● WORK TASK: The answer is one number. Say how many lines in the entries below include the word "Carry".

● EXTRACTED ENTRIES:
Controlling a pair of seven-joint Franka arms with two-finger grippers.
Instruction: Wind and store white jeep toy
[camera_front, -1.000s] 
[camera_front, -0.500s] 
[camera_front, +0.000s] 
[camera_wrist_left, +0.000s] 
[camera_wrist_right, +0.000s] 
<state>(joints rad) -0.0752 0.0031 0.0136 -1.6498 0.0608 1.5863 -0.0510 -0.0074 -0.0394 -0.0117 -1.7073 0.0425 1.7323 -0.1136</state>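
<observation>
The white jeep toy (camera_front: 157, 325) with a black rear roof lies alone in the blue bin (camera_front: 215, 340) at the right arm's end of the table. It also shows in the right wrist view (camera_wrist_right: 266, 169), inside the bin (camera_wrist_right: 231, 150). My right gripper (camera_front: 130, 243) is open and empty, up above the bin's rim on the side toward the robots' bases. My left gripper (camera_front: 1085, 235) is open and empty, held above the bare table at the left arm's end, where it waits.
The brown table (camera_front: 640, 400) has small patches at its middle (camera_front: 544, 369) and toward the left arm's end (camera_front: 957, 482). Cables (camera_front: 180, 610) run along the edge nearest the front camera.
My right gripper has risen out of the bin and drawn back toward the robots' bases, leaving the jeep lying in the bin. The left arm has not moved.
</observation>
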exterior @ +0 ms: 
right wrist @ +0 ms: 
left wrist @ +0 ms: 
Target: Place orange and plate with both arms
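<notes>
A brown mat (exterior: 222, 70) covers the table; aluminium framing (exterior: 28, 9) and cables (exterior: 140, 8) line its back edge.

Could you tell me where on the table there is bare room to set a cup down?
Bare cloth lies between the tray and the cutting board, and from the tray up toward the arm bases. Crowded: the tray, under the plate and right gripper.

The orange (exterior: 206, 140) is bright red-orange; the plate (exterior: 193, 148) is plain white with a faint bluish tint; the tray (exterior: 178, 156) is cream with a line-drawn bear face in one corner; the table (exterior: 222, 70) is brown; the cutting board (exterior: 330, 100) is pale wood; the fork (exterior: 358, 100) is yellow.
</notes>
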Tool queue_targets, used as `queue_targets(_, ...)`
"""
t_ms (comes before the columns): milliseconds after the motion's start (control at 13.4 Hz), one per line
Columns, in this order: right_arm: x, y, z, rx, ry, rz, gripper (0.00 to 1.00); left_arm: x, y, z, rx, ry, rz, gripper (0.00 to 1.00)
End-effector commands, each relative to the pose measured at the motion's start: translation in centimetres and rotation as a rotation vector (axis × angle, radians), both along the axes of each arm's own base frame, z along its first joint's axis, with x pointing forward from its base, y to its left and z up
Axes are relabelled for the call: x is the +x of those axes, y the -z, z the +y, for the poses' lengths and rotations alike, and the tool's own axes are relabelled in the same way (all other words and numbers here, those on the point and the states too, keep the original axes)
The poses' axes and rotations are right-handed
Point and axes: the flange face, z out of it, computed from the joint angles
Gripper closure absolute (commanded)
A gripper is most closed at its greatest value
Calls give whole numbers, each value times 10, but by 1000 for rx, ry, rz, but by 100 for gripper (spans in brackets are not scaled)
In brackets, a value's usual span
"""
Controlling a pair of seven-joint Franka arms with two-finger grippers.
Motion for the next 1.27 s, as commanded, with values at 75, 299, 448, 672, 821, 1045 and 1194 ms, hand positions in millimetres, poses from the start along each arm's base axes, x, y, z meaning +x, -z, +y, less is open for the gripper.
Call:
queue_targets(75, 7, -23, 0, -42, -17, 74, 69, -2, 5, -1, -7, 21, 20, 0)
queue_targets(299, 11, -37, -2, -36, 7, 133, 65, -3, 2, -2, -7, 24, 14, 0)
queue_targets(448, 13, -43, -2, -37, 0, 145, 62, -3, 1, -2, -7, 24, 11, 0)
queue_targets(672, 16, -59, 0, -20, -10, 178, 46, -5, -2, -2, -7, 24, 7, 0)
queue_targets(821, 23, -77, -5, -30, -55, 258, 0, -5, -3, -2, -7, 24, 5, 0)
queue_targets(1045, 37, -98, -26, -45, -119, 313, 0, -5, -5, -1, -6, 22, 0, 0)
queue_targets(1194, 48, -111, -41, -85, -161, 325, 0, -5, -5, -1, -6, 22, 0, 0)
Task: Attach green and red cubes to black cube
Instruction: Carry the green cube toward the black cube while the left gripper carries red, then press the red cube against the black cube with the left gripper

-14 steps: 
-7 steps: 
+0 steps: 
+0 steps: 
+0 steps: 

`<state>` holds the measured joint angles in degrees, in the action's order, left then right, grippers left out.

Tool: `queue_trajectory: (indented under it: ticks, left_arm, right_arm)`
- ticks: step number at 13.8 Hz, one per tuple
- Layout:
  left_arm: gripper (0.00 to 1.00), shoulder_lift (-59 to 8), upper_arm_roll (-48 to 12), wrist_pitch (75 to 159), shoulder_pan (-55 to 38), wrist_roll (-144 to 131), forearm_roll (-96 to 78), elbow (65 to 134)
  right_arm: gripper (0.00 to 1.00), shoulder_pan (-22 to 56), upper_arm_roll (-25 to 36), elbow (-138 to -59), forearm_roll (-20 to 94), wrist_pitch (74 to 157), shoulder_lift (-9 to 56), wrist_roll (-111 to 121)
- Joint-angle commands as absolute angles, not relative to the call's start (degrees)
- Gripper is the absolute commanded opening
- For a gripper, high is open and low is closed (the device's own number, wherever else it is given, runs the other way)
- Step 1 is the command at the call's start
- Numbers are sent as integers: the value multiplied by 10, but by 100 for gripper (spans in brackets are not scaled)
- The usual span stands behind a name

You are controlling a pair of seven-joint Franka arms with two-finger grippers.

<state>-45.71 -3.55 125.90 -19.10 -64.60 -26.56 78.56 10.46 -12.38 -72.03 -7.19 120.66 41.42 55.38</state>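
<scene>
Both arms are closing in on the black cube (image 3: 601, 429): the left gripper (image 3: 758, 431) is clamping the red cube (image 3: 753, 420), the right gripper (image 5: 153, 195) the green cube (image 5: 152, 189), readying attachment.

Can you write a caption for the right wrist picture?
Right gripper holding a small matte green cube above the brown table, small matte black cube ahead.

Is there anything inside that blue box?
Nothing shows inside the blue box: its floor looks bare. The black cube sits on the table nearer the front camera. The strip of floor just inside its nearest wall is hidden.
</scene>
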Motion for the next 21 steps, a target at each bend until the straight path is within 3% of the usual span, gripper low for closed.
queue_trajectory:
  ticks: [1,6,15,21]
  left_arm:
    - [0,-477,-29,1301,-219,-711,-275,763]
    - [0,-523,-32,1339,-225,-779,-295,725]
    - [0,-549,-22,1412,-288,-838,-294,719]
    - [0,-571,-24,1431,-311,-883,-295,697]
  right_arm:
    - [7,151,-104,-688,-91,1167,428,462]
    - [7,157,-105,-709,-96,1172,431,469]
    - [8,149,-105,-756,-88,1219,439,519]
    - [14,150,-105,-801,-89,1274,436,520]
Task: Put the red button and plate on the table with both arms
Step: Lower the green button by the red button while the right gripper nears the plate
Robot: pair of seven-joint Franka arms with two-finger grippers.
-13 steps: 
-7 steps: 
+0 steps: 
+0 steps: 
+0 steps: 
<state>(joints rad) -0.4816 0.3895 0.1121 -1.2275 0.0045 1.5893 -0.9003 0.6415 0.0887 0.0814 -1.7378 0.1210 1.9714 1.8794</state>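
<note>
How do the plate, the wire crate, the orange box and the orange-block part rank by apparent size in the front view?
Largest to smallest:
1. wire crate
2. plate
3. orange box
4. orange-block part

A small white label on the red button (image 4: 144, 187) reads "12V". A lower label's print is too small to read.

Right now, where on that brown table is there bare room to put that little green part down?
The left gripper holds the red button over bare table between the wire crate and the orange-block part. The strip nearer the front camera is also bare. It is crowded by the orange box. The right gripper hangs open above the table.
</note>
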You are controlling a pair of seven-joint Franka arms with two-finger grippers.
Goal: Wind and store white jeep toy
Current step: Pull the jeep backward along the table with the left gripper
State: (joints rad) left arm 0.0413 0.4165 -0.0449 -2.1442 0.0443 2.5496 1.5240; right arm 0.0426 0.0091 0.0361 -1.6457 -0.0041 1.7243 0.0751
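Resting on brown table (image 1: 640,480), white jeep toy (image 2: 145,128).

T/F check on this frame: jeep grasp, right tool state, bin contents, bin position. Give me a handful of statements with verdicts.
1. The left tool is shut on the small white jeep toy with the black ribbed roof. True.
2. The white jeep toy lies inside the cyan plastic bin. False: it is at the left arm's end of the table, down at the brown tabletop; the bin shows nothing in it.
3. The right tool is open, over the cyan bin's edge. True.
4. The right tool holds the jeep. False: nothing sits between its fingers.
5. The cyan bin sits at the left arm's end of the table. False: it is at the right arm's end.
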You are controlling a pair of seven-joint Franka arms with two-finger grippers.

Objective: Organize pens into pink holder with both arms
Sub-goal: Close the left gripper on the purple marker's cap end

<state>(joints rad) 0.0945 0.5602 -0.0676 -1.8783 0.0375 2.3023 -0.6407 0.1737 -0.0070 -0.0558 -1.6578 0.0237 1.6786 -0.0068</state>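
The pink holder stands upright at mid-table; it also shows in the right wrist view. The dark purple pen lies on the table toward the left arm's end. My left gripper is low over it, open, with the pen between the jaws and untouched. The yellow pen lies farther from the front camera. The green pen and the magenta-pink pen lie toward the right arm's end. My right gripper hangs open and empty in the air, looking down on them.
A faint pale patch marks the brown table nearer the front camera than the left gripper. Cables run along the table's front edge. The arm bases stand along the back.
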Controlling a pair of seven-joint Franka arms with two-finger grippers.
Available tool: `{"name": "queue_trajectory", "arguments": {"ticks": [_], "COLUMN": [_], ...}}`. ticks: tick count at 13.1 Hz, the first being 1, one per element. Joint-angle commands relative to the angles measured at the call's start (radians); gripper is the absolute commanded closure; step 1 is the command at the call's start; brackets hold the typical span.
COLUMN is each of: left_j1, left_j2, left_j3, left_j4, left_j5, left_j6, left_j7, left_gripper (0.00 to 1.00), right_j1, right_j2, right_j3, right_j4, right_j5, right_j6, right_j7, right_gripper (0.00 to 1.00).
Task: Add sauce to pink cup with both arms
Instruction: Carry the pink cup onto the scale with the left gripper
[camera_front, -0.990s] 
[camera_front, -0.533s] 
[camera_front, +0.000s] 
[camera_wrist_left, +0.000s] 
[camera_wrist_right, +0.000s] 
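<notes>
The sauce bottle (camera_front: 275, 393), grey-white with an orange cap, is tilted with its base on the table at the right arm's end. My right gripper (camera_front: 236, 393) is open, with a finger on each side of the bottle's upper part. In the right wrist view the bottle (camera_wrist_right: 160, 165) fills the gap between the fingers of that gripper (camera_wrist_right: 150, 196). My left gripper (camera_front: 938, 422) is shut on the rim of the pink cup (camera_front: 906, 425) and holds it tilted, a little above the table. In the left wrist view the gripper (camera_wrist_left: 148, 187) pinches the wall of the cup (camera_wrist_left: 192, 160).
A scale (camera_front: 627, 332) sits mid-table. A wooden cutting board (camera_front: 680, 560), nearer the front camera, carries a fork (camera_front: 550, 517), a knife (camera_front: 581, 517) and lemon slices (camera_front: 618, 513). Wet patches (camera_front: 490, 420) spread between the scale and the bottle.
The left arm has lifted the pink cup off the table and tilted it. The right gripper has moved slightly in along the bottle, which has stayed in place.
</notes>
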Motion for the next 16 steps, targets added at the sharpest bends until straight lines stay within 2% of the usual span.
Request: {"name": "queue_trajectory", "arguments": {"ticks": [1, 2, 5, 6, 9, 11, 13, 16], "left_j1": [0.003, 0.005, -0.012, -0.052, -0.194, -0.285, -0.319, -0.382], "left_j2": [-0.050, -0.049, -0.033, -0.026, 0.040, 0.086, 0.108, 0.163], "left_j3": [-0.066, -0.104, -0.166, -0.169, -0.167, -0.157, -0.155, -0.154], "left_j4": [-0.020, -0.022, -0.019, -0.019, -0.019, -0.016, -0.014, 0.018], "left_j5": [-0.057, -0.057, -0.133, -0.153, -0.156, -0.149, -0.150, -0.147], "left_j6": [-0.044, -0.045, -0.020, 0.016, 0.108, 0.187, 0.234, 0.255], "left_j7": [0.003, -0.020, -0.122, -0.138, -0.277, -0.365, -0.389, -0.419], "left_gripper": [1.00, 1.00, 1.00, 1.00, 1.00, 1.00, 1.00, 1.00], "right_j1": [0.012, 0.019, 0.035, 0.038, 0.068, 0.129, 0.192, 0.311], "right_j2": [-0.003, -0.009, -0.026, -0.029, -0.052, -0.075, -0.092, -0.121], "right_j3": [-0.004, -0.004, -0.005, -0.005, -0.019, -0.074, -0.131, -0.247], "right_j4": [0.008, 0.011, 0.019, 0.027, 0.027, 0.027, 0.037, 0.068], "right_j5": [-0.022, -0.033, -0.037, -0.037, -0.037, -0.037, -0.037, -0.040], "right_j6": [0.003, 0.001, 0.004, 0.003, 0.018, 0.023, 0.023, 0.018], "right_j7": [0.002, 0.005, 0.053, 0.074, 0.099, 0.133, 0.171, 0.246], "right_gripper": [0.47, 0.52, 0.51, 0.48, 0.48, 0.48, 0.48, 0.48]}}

● OUTPUT OF THE EXERCISE: 2